In 2008 and 2010 Professor Thomas Acton OBE, then the Professor of Romani Studies at Greenwich University, organised two prestigious history seminars which brought together Roma academics and activists from across the globe. The first was called All Change! and focused on recent debates over the history and origins of Roma, Gypsy and Travellers. The second, pictured here, was called Persecution and Genocide: The triggers of Romani History? and was organised by The Greenwich Traveller Education Service in conjunction with the University of Greenwich for Gypsy Roma Traveller History Month.
The speakers present were:
Romani Rose, Chairman of the Central Council of German Sinti and Roma “Telling the German Public about the Holocaust against the Sinti and Roma”
Janna Eliot, translator of Settala , and the author of Settela’s Last Road, based on it, “The face of the victims”
Dr Brian Belton, YMCA George Williams College: “Earlier persecutions of Gypsies/Travellers in England and their legacy today.”
Valdemar Kalinin, Camden, Hammersmith and Fulham Education services: “The Soviet Romani contribution to the defeat of Nazi Germany”.
Dr Ethel Brooks, Rutgers University: “The uses and meaning of testimony on genocide, reflecting on material from the Shoah visual Archive”
Gabor Boros of the Boros Ensemble: “The links between the nineteenth century Magyar appropriation of Romani music and Hungarian anti-Gypsyism today”

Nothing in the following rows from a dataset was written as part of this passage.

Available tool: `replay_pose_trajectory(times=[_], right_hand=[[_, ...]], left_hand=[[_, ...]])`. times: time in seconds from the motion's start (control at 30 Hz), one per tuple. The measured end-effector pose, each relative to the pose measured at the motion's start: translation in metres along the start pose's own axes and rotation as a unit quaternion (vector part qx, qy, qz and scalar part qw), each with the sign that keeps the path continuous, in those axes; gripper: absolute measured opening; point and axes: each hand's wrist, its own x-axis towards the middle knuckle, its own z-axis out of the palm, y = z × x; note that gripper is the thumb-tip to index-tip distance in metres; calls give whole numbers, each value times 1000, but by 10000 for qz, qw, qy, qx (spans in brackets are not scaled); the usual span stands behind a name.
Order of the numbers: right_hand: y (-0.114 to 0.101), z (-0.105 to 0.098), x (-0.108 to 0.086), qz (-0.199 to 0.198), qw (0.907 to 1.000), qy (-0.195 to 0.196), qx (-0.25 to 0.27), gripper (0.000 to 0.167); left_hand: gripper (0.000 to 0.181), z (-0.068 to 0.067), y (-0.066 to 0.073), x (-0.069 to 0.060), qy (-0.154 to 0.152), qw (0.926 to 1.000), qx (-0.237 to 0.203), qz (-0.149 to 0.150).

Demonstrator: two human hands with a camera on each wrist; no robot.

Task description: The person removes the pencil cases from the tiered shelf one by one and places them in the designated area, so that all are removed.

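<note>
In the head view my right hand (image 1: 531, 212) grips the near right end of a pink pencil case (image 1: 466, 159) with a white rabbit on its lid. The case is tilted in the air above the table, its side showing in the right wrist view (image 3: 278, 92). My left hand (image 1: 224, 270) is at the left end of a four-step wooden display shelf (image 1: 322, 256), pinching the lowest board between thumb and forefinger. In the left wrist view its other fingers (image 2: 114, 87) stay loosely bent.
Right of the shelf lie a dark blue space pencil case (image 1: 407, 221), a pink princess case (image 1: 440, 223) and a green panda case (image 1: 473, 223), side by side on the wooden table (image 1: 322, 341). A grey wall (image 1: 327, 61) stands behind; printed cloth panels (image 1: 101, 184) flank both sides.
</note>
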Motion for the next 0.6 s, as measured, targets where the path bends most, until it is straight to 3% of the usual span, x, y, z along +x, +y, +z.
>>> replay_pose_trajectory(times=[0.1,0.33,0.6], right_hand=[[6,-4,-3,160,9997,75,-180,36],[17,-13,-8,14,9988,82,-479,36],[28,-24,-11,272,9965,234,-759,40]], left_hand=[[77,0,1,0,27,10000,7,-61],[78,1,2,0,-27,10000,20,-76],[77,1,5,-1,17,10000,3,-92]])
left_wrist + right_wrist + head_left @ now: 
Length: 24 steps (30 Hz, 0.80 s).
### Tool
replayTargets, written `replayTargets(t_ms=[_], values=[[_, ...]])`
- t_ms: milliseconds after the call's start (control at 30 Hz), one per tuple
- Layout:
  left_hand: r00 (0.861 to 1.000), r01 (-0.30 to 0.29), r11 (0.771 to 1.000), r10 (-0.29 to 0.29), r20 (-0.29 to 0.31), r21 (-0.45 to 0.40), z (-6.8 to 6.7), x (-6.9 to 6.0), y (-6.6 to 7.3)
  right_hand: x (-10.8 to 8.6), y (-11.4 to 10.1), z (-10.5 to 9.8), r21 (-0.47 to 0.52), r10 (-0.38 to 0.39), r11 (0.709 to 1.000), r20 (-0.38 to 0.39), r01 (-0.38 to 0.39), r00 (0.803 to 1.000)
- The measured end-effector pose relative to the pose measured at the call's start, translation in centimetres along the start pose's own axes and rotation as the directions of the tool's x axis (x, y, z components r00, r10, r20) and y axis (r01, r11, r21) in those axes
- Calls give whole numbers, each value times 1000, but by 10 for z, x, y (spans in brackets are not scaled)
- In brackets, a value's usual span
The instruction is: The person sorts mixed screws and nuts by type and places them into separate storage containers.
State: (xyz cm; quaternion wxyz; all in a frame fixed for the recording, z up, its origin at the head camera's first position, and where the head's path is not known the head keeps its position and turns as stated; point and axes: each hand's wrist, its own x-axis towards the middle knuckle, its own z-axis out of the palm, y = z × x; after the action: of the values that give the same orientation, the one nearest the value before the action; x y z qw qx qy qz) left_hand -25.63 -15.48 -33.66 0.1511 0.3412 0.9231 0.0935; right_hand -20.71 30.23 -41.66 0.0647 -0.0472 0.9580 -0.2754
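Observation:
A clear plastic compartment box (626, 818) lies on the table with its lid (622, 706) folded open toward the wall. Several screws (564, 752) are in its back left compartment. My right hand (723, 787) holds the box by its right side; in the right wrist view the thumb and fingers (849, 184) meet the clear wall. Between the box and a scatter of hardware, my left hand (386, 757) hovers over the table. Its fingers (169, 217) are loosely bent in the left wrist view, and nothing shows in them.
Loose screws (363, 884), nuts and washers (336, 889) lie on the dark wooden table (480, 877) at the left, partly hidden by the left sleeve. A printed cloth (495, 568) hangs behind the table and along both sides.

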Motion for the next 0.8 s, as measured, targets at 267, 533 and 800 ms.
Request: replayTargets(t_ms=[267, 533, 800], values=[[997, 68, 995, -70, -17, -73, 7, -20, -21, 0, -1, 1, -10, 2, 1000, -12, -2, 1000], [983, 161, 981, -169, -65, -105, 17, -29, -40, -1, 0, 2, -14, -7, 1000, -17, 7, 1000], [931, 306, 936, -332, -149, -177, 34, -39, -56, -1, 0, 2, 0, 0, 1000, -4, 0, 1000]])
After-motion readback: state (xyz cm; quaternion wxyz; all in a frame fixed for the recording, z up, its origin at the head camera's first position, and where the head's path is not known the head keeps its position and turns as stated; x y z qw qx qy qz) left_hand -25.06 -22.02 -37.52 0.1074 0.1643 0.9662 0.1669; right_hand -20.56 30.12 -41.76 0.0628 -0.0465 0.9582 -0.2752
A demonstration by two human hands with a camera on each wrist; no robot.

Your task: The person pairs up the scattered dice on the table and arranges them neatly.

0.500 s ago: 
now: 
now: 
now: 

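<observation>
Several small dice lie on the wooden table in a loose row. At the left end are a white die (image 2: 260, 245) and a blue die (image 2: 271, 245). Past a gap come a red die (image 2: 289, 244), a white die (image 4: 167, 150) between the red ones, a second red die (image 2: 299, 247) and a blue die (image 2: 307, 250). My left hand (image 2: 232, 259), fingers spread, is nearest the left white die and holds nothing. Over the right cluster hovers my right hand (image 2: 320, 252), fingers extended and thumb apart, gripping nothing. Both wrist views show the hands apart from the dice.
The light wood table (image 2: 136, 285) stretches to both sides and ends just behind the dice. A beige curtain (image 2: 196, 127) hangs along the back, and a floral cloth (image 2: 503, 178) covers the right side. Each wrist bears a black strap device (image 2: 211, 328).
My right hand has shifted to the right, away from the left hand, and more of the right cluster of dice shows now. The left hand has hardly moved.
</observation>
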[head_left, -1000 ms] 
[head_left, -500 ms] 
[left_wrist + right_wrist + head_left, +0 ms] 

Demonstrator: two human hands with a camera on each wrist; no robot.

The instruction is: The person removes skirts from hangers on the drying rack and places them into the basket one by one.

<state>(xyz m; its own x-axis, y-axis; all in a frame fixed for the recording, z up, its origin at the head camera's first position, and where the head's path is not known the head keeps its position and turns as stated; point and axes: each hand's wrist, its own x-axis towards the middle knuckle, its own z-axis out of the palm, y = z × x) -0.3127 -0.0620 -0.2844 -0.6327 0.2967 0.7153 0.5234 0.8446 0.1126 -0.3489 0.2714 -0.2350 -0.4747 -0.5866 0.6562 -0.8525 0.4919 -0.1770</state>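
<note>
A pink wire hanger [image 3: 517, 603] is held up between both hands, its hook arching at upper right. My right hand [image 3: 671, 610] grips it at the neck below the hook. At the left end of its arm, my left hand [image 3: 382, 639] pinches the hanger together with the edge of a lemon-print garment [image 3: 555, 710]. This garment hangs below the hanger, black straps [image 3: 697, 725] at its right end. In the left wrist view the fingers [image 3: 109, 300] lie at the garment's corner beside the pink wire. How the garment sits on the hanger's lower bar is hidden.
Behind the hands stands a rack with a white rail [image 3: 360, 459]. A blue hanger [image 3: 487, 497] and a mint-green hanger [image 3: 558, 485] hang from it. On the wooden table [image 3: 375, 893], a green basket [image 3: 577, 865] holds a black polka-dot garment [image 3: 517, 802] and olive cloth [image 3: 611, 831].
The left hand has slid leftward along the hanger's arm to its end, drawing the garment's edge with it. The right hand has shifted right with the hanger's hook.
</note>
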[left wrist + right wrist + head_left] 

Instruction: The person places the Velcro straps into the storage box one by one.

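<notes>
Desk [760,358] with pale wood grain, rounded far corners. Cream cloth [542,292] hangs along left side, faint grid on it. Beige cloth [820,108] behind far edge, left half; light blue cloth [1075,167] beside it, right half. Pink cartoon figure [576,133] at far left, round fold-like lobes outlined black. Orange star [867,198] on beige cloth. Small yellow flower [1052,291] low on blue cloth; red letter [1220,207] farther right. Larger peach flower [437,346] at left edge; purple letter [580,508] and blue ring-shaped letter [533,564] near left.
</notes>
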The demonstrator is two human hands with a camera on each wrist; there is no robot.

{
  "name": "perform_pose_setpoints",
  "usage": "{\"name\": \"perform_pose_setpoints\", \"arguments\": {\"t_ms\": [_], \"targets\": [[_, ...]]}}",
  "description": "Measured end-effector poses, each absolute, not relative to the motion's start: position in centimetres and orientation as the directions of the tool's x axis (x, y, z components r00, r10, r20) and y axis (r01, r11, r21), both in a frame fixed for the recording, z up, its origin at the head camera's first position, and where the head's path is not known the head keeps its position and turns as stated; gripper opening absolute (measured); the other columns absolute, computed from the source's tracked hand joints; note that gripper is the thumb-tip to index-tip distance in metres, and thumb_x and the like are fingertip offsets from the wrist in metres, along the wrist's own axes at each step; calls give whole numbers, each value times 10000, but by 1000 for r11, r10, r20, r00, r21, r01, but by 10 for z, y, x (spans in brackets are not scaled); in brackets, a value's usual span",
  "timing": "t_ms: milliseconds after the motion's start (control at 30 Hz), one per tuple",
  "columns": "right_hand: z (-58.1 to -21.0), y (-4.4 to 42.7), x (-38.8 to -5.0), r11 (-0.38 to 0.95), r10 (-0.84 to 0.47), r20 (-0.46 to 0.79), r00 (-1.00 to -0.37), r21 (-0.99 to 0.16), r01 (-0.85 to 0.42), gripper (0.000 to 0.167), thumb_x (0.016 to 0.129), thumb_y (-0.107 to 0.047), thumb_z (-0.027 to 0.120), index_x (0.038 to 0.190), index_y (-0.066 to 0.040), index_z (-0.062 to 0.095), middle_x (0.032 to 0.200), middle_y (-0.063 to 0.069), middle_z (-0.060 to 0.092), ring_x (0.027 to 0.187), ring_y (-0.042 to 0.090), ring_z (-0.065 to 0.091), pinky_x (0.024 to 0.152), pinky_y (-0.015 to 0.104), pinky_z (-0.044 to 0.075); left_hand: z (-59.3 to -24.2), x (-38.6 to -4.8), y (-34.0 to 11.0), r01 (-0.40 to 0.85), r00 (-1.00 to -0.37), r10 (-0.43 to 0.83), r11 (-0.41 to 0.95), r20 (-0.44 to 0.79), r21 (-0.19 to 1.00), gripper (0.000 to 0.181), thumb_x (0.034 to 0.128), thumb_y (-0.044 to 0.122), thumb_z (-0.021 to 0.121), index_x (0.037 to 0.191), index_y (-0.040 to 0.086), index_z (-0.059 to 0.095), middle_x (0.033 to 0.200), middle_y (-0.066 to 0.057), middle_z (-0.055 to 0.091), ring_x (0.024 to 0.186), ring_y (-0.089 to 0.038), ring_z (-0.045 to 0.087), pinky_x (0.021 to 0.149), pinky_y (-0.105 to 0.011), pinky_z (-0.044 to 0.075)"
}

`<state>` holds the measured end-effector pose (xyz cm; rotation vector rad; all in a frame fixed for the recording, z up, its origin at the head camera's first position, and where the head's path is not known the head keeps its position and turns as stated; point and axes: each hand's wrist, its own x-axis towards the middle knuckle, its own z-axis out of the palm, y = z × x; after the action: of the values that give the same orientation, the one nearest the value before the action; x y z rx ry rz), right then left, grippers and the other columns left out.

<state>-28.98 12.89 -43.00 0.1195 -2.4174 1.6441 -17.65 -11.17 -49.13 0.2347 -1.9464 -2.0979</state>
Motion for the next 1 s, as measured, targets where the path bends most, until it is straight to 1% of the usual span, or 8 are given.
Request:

Damien LeBas jr. of Travellers Times: “Did it all change? Reflections on the new Romani historiography.”
The day was rounded off by the opening of The Otto Pankok Sinti Exhibition, curated by Moritz Pankok, at the Stephen Lawrence Gallery in the University of Greenwich.
Working with artist and curator Moritz Pankok during GRTHM led to us bringing the drawings and sculptures of his uncle, Otto Pankok, to Britain to be shown in the Stephen Lawrence Gallery of Greenwich University in June 2010.
Otto Pancock (1893 to 1966) was a German painter and sculptor whose politically conscious work depicting those pushed to the margins of society, saw him victimised by the Nazis. His paintings of his Roma and Sinti neighbours, first depicted following their initial confinement in internment camps, remain a testament to those individuals who, like an estimated 500,000 Roma and Sinti, lost their lives to the Holocaust.